**How to complete this task**
Find the word "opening" in the listing, and copy out each line where it turns up.

** Provided records follows **

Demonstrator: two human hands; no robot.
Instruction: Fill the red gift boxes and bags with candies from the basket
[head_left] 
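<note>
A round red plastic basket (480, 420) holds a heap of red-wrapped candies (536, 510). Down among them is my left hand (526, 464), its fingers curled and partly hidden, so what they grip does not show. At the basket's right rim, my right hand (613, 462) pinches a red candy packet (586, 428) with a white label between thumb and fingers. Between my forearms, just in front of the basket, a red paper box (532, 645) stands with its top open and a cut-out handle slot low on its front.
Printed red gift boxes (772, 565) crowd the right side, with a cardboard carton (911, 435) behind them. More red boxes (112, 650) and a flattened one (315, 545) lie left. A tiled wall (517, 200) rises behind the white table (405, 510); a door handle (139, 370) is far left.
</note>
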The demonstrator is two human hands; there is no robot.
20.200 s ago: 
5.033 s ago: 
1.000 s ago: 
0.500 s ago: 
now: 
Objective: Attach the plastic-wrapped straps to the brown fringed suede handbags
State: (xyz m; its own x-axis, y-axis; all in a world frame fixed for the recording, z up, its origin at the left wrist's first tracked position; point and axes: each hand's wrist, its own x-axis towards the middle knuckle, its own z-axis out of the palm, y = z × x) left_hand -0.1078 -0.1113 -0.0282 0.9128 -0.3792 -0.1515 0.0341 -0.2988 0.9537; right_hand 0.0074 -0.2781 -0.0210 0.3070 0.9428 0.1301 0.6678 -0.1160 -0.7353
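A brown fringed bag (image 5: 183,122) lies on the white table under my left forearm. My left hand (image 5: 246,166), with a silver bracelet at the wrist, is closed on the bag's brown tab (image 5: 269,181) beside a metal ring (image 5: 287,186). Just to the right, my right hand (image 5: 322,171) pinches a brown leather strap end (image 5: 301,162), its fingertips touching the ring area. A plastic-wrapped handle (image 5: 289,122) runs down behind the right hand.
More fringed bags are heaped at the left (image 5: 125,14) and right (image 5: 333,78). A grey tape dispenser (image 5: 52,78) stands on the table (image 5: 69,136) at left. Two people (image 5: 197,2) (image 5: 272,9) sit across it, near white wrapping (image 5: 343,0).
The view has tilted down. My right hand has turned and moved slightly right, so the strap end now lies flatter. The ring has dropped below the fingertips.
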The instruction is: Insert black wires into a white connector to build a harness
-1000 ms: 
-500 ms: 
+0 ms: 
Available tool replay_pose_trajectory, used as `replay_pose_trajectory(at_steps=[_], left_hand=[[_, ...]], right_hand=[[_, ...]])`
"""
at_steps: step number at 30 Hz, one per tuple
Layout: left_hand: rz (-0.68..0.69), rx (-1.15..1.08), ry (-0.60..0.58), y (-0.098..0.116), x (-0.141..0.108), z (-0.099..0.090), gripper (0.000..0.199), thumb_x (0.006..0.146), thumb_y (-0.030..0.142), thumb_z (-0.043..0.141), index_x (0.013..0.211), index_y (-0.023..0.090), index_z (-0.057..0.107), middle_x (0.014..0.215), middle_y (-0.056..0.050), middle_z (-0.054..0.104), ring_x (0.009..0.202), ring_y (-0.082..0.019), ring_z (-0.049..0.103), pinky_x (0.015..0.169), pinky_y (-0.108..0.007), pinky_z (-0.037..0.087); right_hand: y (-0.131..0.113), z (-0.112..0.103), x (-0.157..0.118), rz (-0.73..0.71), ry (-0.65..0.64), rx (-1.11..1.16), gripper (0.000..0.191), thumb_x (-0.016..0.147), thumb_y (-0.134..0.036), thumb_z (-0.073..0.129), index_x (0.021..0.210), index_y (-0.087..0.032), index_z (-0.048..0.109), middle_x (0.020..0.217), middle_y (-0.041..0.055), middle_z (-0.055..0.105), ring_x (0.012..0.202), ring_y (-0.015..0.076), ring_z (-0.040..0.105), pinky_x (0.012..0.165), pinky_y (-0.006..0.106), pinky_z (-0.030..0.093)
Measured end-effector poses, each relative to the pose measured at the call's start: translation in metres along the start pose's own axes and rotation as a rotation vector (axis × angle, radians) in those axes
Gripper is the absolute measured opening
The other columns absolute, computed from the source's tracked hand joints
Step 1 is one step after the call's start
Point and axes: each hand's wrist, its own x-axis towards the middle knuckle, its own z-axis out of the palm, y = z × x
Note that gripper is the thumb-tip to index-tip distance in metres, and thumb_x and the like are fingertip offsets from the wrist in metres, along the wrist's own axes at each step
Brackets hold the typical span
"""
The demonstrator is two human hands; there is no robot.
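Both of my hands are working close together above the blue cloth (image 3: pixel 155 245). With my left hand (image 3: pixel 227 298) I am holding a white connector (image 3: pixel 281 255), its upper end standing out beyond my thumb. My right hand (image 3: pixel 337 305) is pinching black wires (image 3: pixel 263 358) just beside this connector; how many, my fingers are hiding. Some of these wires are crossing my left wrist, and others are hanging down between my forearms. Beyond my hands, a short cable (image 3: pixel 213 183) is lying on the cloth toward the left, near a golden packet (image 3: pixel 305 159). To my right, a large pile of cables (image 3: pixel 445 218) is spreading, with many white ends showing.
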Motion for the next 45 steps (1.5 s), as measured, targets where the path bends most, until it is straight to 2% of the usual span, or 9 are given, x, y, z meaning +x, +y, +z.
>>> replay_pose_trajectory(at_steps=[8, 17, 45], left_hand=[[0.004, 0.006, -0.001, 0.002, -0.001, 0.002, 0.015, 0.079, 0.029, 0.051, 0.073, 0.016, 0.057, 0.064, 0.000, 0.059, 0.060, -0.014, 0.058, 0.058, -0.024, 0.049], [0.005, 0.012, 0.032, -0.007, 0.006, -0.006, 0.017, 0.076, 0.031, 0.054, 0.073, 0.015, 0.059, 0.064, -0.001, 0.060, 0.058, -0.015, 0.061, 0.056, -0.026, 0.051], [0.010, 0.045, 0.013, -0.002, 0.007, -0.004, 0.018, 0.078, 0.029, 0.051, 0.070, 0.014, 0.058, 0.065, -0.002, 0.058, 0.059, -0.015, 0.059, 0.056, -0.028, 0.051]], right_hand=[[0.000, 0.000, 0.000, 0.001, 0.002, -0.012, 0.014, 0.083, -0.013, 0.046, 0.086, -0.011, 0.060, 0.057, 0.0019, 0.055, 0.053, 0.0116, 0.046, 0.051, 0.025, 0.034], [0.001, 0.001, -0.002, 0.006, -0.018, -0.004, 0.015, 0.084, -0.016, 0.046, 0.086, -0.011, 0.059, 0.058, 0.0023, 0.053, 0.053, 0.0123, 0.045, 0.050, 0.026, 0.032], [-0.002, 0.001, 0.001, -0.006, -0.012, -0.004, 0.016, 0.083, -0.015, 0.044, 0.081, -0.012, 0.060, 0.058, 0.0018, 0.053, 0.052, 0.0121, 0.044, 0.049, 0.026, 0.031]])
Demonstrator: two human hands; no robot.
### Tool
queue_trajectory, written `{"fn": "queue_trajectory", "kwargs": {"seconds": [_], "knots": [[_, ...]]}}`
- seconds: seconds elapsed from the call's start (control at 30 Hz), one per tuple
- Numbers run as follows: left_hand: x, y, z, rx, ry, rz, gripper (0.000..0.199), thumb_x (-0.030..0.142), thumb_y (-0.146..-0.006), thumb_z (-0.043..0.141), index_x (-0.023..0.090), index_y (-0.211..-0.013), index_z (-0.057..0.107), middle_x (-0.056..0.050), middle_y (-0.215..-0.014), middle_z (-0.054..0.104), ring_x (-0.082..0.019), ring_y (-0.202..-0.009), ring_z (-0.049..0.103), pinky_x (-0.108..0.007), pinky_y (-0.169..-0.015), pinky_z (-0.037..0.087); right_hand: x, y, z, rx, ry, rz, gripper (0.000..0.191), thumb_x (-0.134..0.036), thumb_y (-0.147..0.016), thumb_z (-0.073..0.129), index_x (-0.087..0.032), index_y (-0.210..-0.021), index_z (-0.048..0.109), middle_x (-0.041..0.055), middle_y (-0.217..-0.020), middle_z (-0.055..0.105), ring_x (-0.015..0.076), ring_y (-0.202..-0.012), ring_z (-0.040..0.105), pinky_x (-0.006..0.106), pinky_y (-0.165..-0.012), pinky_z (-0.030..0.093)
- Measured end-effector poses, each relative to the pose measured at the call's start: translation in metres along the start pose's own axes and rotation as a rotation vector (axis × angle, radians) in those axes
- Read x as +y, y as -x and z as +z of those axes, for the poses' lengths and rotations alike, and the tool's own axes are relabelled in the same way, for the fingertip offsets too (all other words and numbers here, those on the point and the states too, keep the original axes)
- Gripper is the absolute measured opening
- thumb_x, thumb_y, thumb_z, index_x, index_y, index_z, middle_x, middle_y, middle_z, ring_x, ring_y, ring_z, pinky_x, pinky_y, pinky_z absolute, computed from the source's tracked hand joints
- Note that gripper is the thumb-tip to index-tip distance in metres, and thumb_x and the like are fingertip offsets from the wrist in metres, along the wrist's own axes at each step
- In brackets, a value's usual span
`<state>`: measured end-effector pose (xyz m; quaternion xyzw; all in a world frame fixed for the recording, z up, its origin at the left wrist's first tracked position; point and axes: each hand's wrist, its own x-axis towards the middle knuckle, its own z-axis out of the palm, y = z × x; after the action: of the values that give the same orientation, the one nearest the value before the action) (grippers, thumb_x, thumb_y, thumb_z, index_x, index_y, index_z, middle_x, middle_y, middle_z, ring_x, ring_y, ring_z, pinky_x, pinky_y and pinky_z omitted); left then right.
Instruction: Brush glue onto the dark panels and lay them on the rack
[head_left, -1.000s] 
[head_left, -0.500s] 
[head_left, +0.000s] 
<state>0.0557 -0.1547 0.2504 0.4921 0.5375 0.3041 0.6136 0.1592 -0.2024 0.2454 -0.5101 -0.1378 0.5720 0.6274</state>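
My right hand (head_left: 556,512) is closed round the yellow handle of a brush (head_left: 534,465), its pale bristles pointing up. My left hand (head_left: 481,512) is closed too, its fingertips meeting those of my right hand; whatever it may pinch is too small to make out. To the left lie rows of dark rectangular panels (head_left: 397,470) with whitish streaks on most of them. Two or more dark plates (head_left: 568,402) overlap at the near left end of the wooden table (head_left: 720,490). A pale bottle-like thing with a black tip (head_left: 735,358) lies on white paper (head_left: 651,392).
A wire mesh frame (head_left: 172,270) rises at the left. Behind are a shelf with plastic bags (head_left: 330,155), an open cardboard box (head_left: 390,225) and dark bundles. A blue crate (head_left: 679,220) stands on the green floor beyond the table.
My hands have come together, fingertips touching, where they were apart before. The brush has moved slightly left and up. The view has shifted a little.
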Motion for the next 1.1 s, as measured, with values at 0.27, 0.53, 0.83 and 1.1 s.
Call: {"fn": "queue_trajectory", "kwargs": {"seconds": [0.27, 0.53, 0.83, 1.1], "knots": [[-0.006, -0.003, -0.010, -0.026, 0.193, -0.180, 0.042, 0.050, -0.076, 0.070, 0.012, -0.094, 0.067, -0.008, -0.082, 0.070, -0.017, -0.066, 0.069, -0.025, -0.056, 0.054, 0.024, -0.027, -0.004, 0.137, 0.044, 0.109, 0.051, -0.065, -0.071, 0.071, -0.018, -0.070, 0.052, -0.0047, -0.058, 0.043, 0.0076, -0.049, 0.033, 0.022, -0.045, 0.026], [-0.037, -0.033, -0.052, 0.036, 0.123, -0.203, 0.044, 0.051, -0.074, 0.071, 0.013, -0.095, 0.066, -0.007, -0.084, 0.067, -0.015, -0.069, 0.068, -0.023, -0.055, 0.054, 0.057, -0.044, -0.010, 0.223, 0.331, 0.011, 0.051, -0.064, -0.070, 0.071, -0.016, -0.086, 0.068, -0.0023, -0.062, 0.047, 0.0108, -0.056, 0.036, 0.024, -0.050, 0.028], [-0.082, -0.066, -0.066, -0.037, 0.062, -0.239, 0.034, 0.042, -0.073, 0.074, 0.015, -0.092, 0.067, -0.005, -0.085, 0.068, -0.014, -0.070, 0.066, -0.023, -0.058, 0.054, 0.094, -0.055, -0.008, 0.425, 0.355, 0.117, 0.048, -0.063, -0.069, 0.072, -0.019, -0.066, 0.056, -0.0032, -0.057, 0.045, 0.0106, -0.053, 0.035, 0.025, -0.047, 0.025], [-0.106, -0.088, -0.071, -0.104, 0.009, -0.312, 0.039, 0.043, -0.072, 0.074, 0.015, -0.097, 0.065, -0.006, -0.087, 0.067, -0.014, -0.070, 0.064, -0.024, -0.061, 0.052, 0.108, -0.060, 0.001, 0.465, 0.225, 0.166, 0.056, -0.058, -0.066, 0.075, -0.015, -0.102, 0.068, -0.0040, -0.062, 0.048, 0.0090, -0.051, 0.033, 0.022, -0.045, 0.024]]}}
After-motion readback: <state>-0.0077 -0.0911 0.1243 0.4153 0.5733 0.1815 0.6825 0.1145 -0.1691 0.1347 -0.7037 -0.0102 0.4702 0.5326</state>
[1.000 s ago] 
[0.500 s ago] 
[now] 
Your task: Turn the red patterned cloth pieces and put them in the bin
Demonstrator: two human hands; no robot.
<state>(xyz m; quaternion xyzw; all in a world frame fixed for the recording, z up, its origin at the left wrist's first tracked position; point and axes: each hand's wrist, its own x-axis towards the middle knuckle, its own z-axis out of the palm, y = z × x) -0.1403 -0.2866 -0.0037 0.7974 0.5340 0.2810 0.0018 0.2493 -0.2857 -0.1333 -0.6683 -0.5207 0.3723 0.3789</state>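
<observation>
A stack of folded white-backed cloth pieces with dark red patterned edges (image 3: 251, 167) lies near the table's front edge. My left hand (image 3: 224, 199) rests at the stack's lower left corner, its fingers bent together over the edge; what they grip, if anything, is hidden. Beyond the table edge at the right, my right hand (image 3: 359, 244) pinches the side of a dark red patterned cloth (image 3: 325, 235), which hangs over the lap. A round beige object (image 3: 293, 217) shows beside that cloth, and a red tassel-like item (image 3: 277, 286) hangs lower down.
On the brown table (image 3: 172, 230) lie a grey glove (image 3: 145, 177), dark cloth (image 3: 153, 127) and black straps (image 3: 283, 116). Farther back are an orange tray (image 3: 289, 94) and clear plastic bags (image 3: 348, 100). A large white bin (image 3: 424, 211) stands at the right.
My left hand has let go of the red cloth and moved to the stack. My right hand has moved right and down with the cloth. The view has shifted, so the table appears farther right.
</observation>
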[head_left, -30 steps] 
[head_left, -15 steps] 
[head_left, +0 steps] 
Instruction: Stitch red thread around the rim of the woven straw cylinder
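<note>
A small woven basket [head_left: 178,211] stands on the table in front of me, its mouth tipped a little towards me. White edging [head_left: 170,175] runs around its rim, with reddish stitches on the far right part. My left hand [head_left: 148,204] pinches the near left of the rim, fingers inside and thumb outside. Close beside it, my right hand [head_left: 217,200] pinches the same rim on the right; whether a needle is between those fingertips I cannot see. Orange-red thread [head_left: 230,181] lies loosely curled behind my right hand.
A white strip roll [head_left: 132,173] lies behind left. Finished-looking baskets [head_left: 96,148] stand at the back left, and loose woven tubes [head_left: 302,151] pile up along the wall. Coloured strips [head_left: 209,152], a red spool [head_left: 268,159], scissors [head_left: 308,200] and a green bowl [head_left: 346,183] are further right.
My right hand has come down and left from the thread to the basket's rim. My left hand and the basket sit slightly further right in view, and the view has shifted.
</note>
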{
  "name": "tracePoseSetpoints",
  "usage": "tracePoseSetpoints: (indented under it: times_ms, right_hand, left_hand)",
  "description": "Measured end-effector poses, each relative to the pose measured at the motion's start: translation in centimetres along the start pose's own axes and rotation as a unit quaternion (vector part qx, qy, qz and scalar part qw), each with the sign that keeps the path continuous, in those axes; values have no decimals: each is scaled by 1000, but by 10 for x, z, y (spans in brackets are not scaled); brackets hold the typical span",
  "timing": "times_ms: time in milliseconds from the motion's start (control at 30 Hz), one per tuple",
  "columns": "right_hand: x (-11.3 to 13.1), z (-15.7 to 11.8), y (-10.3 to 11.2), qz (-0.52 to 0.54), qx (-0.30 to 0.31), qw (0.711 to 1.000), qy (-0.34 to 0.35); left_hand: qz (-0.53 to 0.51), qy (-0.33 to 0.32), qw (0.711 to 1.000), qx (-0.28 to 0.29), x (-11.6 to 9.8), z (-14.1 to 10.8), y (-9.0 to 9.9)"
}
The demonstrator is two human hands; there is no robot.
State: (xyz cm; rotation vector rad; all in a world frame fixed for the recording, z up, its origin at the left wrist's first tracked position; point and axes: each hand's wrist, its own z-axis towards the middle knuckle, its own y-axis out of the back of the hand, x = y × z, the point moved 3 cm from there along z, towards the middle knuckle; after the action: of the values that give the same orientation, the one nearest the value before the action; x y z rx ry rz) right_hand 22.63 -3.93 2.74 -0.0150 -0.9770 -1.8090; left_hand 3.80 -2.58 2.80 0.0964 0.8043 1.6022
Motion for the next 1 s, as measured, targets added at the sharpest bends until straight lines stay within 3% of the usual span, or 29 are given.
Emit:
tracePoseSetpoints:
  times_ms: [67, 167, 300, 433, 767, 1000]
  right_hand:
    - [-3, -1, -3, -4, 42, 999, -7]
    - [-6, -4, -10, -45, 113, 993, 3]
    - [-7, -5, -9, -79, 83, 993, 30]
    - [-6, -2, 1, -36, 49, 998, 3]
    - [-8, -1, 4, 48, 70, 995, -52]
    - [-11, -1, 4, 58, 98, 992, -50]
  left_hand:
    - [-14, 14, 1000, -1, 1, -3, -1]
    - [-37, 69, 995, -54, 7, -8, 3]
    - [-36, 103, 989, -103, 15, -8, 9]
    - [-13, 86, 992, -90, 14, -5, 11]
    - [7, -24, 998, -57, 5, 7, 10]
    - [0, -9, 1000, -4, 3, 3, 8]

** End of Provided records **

**Answer section**
Gripper is the absolute measured opening
- Gripper is the absolute measured opening

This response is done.